59 Fla. L. Rev. 453 (2007) | | | |

TEXT :: After Petitioner paid off his mortgage, his annual property taxes went unpaid. Respondent, Commissioner of State Lands, subsequently certified Petitioner’s property as delinquent. Under the applicable state statute, Respondent sent, via certified mail, a notice of delinquency to Petitioner’s property. The notice indicated that the property would be sold unless Petitioner redeemed the property. The notice, however, was returned to Respondent as “unclaimed.”

Following sale of the property, the purchaser caused a notice of detainer to be served upon Petitioner’s daughter. Subsequently, Petitioner brought suit in Arkansas state court alleging that his due process rights had been violated. The trial court granted Respondent’s motion for summary judgment and the Arkansas Supreme Court affirmed. The United States Supreme Court granted certiorari and HELD that when mailed notice is returned “unclaimed,” the government must take further practicable and reasonable steps to provide notice to a property owner before a forced sale.


The Fourteenth Amendment’s Due Process Clause provides, in part, that no state shall deprive any person of life, liberty, or property, without due process of law.” Fundamental to due process is the requirement that notice of governmental action resulting in the deprivation of property must be “reasonably calculated, under all the circumstances, to apprise [all] interested parties” of the deprivation and grant them an opportunity to be heard.

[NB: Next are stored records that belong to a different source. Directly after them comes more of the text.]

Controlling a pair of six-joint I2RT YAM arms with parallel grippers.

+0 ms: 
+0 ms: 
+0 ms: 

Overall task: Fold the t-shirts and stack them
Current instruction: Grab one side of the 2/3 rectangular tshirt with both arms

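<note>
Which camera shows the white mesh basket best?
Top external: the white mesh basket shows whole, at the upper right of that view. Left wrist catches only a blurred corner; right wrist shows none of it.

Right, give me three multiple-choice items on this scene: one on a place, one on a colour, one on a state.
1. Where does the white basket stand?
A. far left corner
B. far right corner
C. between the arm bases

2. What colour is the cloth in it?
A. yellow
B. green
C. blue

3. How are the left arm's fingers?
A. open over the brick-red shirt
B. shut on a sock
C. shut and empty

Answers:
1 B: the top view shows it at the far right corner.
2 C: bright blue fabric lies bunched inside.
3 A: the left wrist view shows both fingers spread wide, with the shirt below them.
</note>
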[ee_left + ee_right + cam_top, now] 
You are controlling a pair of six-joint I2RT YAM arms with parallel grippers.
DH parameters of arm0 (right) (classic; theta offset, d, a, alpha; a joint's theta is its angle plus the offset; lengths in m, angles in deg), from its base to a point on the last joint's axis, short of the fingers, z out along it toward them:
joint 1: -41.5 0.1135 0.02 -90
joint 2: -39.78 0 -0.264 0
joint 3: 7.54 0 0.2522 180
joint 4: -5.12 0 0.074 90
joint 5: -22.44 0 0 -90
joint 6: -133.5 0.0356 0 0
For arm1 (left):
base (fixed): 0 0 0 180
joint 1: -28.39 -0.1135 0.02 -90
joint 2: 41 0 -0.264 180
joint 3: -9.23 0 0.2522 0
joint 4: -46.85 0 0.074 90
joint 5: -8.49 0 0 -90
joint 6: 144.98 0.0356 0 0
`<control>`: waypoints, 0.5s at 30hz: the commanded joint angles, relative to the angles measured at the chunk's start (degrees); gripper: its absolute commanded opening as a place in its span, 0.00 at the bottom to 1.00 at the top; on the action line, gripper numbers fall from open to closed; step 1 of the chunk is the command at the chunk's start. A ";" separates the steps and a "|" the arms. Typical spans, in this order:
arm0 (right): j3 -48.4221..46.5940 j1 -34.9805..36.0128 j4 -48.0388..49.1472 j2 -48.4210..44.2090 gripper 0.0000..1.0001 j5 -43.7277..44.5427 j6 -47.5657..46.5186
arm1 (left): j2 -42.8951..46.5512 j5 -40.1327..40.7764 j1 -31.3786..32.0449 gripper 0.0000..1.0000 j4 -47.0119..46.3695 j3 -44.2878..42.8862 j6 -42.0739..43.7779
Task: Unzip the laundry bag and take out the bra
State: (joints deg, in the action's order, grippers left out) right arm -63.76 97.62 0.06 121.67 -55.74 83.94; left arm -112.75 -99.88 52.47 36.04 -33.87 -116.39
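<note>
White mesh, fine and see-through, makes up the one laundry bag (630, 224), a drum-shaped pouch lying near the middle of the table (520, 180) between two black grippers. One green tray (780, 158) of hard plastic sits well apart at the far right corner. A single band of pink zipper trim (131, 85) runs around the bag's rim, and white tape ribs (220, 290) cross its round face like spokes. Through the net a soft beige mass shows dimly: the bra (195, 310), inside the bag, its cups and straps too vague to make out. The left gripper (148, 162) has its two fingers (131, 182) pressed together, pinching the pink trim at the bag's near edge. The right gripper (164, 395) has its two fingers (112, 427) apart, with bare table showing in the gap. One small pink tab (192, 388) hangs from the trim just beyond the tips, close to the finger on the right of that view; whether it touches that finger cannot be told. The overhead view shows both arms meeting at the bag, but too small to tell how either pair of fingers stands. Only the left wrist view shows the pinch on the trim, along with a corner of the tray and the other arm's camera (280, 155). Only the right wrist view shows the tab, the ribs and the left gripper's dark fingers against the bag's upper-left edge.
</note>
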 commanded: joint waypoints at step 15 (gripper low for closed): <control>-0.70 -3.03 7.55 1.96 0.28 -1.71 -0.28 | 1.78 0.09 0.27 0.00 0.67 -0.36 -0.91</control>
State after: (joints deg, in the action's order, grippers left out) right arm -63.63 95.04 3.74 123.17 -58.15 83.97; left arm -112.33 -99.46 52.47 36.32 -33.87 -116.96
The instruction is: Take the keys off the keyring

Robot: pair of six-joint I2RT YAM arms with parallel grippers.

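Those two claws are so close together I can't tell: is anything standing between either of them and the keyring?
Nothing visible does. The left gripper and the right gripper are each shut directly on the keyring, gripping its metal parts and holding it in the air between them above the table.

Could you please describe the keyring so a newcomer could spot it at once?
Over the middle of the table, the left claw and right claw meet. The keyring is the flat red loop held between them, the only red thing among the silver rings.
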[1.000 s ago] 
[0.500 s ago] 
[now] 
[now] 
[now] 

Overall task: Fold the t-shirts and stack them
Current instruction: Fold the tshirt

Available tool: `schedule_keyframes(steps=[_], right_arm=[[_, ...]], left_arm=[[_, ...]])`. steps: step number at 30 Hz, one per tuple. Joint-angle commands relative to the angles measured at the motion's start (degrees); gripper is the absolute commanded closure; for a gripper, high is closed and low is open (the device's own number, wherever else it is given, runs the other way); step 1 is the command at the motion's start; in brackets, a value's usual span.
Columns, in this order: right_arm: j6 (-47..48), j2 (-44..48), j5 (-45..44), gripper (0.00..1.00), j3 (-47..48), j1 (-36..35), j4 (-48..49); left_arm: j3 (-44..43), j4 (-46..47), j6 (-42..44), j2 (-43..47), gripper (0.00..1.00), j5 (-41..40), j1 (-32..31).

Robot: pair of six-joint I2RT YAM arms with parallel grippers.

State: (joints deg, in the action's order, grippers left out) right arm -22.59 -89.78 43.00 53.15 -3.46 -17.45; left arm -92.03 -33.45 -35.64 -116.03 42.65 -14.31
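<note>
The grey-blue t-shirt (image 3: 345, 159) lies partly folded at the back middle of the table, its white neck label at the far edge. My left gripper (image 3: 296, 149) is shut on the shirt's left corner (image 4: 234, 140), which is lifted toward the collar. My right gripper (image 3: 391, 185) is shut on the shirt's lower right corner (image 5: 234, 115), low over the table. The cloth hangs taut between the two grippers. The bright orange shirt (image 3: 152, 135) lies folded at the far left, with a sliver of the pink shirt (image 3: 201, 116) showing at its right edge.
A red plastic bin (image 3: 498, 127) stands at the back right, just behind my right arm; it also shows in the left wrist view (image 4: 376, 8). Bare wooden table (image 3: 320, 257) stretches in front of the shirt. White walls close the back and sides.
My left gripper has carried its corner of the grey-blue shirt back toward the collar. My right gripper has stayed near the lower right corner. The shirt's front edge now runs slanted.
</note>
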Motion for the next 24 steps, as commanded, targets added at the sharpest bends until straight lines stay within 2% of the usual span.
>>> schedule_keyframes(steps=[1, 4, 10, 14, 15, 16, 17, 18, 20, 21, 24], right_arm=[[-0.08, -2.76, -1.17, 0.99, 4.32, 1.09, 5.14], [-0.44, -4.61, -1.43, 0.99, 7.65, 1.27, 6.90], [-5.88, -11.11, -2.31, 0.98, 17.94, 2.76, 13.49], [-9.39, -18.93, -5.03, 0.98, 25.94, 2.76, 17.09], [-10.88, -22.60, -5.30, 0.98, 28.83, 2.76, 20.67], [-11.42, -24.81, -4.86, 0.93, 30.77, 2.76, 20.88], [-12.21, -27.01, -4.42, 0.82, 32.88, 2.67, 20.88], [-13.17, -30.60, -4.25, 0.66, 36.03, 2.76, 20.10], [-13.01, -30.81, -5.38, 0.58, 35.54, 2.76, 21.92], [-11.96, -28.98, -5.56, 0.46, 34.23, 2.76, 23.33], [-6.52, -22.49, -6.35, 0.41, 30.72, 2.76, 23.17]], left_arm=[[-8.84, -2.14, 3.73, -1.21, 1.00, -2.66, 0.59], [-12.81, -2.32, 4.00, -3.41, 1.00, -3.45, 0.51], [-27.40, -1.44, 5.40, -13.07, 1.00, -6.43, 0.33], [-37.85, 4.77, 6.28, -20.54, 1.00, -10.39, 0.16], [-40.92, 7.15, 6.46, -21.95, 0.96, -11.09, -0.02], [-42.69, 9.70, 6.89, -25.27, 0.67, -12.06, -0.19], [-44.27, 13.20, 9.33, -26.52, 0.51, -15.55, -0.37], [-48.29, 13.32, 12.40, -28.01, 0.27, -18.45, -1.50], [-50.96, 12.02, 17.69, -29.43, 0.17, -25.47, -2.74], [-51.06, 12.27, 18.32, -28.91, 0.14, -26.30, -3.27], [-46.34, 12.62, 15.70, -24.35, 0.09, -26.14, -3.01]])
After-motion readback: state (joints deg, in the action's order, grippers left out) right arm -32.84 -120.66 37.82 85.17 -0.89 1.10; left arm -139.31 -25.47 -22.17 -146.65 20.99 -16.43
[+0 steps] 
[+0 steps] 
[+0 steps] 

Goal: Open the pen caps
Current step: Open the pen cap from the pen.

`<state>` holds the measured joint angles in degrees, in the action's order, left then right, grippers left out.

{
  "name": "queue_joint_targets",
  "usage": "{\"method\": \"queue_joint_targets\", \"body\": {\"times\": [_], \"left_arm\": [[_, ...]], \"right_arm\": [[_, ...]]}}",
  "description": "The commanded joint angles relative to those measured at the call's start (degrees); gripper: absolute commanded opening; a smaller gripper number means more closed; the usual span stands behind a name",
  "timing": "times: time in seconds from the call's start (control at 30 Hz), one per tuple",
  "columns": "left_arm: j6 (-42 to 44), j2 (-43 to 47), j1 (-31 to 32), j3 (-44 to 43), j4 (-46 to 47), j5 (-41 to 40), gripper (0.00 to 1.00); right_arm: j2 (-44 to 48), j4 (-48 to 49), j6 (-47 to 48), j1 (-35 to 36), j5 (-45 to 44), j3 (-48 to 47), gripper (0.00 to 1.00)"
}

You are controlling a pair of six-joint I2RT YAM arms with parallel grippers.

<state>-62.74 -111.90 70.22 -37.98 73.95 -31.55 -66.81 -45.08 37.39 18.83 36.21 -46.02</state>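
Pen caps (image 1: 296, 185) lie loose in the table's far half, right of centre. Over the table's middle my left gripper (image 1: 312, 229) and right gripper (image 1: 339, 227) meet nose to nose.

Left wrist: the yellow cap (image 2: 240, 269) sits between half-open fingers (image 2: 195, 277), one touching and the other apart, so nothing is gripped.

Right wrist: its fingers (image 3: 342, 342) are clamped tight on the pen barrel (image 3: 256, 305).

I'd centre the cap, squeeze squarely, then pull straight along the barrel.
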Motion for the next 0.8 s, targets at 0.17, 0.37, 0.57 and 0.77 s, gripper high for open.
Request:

Mullane v. Central Hannover Bank & Trust Co. is the seminal case addressing the constitutional requirements for notice. In Mullane, the Court addressed whether publication in a local newspaper of judicial settlement of a common trust fund provided sufficient notice to all interested parties. Although personal service will always provide adequate notice, the Court noted that it must balance the state’s interest in timely settlement of a pending action with an individual’s interest possibly protected by the Fourteenth Amendment. Therefore, personal service of written notice is not always required. Rather, the chosen method of notice must be one that would be reasonably adopted by a person actually desirous of informing interested parties.

As to beneficiaries whose whereabouts were unknown, the Court held that publication met due process requirements because no other reasonable method could have provided more adequate notice. However, as to beneficiaries whose whereabouts were known, publication of the trust’s settlement did not meet due process requirements. In drawing this distinction between different classes of interested parties, the Court emphasized that due process requirements cannot be met by theoretically sufficient methods, but that sufficiency will depend on the specific facts in each particular instance.

In Mennonite Board of Missions v. Adams, the Court extended to sophisticated creditors the same due process protections provided for trust beneficiaries in Mullane by holding that publication and posting did not provide constitutionally sufficient notice to a real property mortgagee. The Mennonite Court relied on the Mullane rule, which requires that the chosen method of notice be reasonably calculated under all circumstances to apprise all interested parties of the pendency of state action. The Court refined the requirements of the Mullane rule, however, providing that the sufficiency of the method of notice does not depend on an interested party’s ability to safeguard its own interests.

Although the mortgagee in Mennonite could have, and perhaps should have, learned of the pending tax sale of the property, the Court concluded that the state was not relieved of its obligation to provide constitutionally sufficient notice. Rather, the Court indicated that the state had to make reasonably diligent efforts to ascertain the mortgagee’s mailing address. Thus, by focusing on the fact that the mortgagee did not apprise itself of the property’s situation, the Court reinforced the notion that due process requires, at a minimum, that states choose a method of notice that is reasonably certain to provide actual notice to interested parties. Therefore, in some situations, a state may have to take additional steps to meet this requirement.